• Problem description
Output the full listing exactly.

• Raw data
++++
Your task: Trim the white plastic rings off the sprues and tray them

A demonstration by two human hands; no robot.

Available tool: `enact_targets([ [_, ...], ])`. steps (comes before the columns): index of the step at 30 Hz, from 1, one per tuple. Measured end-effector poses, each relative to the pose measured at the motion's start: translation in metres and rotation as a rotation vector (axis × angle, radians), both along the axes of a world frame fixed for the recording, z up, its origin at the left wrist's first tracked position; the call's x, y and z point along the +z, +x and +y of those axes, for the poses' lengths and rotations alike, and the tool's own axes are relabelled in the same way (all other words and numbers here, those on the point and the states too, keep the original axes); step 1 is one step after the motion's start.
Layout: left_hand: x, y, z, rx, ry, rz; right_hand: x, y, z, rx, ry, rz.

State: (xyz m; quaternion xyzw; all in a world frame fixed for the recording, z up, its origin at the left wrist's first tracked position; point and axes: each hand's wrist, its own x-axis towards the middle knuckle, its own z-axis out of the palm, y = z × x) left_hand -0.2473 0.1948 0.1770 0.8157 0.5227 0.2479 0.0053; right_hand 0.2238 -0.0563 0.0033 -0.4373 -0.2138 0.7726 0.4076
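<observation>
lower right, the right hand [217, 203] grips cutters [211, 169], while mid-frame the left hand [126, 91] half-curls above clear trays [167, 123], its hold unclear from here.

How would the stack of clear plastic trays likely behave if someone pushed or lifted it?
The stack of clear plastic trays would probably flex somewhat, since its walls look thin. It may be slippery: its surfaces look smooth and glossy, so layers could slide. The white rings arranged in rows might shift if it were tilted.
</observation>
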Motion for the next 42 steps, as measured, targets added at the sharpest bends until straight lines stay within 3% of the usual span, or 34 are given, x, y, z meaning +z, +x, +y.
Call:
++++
• Output of the task
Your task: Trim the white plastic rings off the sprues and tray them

A demonstration by two human hands; no robot.

Available tool: `enact_targets([ [_, ...], ])`. steps (comes before the columns): index of the step at 30 Hz, from 1, one per tuple. Measured end-effector poses, each relative to the pose measured at the motion's start: translation in metres and rotation as a rotation vector (axis × angle, radians), both along the axes of a world frame fixed for the recording, z up, its origin at the left wrist's first tracked position; the call's x, y and z point along the +z, +x and +y of those axes, for the poses' lengths and rotations alike, and the tool's own axes are relabelled in the same way (all other words and numbers here, those on the point and the states too, keep the original axes); step 1 is one step after the motion's start.
Layout: left_hand: x, y, z, rx, ry, rz; right_hand: x, y, z, rx, ry, rz.

State: (xyz m; quaternion xyzw; all in a world frame fixed for the recording, z up, its origin at the left wrist's first tracked position; point and axes: each hand's wrist, its own x-axis towards the middle knuckle, its own z-axis out of the palm, y = z × x) left_hand -0.2473 0.1948 0.1770 0.8157 0.5227 0.2479 0.0053; right_hand 0.2238 -0.0563 0.0033 -0.4373 -0.2138 0.7726 0.4076
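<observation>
lower right, the right hand [217, 203] grips cutters [211, 169], while mid-frame the left hand [126, 91] half-curls above clear trays [167, 123], its hold unclear from here.

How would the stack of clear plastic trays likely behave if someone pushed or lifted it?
The stack of clear plastic trays would probably flex somewhat, since its walls look thin. It may be slippery: its surfaces look smooth and glossy, so layers could slide. The white rings arranged in rows might shift if it were tilted.
</observation>
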Motion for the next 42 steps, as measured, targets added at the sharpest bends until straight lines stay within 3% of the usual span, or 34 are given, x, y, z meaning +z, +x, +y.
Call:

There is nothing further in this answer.